- Opening Delimiter -

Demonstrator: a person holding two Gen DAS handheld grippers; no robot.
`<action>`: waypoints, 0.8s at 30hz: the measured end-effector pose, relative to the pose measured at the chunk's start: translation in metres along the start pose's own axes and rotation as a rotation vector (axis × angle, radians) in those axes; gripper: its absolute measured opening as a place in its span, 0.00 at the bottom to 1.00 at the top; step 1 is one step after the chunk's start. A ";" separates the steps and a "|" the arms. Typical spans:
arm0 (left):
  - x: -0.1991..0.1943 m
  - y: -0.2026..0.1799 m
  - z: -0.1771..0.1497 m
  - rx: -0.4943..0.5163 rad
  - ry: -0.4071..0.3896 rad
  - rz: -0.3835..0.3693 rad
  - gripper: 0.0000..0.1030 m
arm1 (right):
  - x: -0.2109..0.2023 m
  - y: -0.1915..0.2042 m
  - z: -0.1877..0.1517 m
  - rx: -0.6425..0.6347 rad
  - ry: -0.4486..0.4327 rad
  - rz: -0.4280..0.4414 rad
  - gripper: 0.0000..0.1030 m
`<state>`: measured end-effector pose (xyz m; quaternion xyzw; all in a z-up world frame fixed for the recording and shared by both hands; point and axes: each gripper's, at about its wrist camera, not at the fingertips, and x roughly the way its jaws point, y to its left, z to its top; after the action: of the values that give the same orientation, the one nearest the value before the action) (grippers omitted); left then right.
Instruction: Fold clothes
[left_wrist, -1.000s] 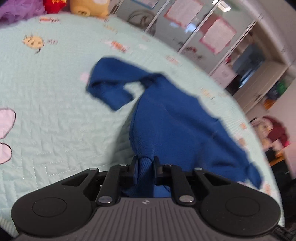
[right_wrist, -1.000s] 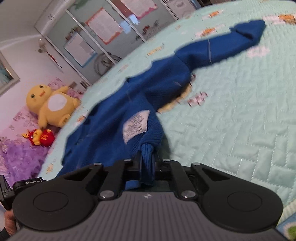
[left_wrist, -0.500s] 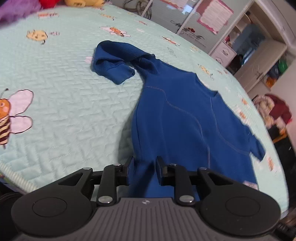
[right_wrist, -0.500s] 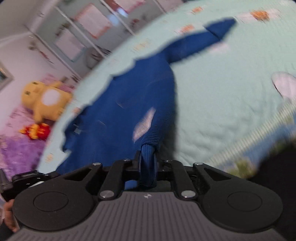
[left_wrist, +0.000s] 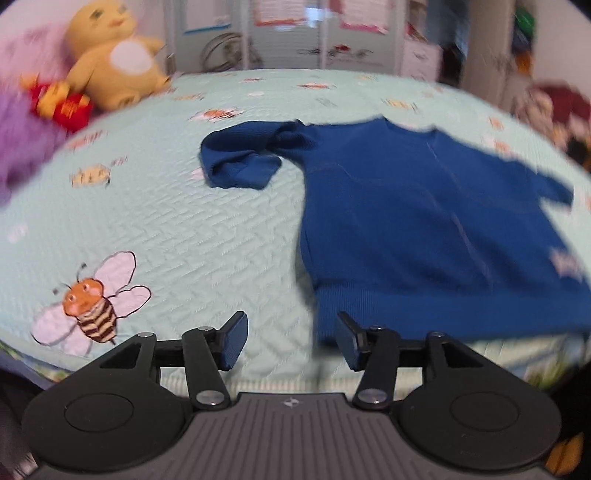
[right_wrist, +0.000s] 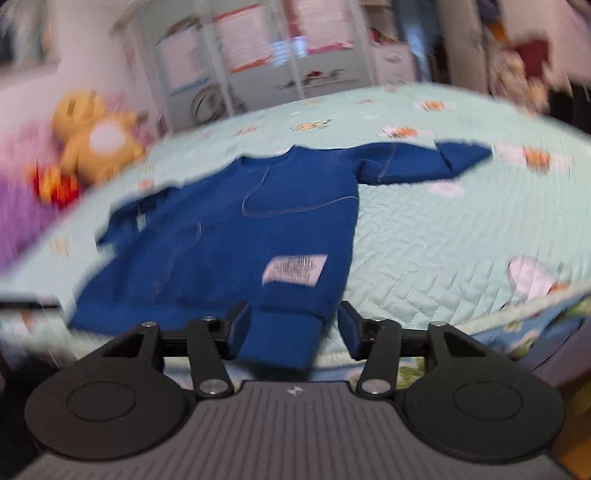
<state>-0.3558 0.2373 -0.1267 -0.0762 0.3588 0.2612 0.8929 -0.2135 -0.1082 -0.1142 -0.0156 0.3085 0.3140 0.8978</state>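
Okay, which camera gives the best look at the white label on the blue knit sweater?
The right wrist view: the white label lies readable-sized on the blue knit sweater, near the hem. The left wrist view catches it only as a blurred patch at the frame's right edge.

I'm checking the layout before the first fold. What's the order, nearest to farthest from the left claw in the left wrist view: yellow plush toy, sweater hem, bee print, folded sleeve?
1. sweater hem: just ahead of the left claw, right side; its jaws are opening, nothing between.
2. bee print: left, near the quilt edge.
3. folded sleeve: mid-quilt.
4. yellow plush toy: far left corner.
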 end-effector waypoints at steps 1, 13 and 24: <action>-0.001 -0.005 -0.006 0.044 -0.004 0.014 0.55 | 0.001 0.008 -0.004 -0.064 0.011 -0.022 0.54; 0.009 -0.044 -0.021 0.345 -0.048 0.159 0.63 | 0.028 0.040 -0.020 -0.297 0.090 -0.172 0.54; 0.014 -0.047 -0.023 0.358 -0.012 0.184 0.65 | 0.035 0.040 -0.015 -0.334 0.005 -0.264 0.54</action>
<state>-0.3361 0.1954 -0.1553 0.1186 0.3997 0.2742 0.8666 -0.2236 -0.0600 -0.1393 -0.2052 0.2499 0.2402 0.9153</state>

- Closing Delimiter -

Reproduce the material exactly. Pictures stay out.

Demonstrator: a person holding two Gen DAS handheld grippers; no robot.
`<action>`: waypoints, 0.8s at 30hz: the measured end-effector pose, relative to the pose measured at the chunk's start: translation in metres along the start pose's own axes and rotation as a rotation vector (axis × angle, radians) in those axes; gripper: its absolute measured opening as a place in its span, 0.00 at the bottom to 1.00 at the top; step 1 is one step after the chunk's start. A ";" separates the steps and a "|" the arms. Typical spans:
arm0 (left):
  - x: -0.1991..0.1943 m
  - y: -0.2026..0.1799 m
  - z: -0.1771..0.1497 m
  - rx: -0.4943..0.5163 rad
  - ry: -0.4071..0.3896 rad
  - rz: -0.3835..0.3693 rad
  - gripper: 0.0000..0.1030 m
arm1 (right):
  - x: -0.2109..0.2023 m
  - y: -0.1915..0.2042 m
  - z: -0.1877..0.1517 m
  - rx: -0.6425..0.6347 rad
  - ry: -0.4486..0.4327 rad
  - rz: -0.4280..0.4414 rad
  - gripper: 0.0000..0.1030 m
`<state>`: measured end-effector pose (xyz m; quaternion xyzw; all in a z-up world frame fixed for the recording and shared by both hands; point and axes: each gripper's, at about its wrist camera, not at the fingertips, and x roughly the way its jaws point, y to its left, z to its top; after the action: of the values that give the same orientation, the one nearest the value before the action) (grippers omitted); left then right.
Instruction: Fold clothes
[left_wrist, -1.000s] 
[right_wrist, -1.000s] 
[left_wrist, -0.500s] 
[right_wrist, -0.500s] 
[left_wrist, +0.000s] 
[right_wrist, +0.000s] 
<state>-0.3558 0.2373 -0.1267 -0.0762 0.3588 0.2612 0.8929 -0.2135 -0.1082 -0.1142 -0.0156 0.3085 0.3140 0.8978</state>
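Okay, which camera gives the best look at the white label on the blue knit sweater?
The right wrist view: the white label lies readable-sized on the blue knit sweater, near the hem. The left wrist view catches it only as a blurred patch at the frame's right edge.

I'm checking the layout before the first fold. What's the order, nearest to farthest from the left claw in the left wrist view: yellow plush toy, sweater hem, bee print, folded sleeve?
1. sweater hem: just ahead of the left claw, right side; its jaws are opening, nothing between.
2. bee print: left, near the quilt edge.
3. folded sleeve: mid-quilt.
4. yellow plush toy: far left corner.
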 end-effector waypoints at steps 1, 13 and 24: <action>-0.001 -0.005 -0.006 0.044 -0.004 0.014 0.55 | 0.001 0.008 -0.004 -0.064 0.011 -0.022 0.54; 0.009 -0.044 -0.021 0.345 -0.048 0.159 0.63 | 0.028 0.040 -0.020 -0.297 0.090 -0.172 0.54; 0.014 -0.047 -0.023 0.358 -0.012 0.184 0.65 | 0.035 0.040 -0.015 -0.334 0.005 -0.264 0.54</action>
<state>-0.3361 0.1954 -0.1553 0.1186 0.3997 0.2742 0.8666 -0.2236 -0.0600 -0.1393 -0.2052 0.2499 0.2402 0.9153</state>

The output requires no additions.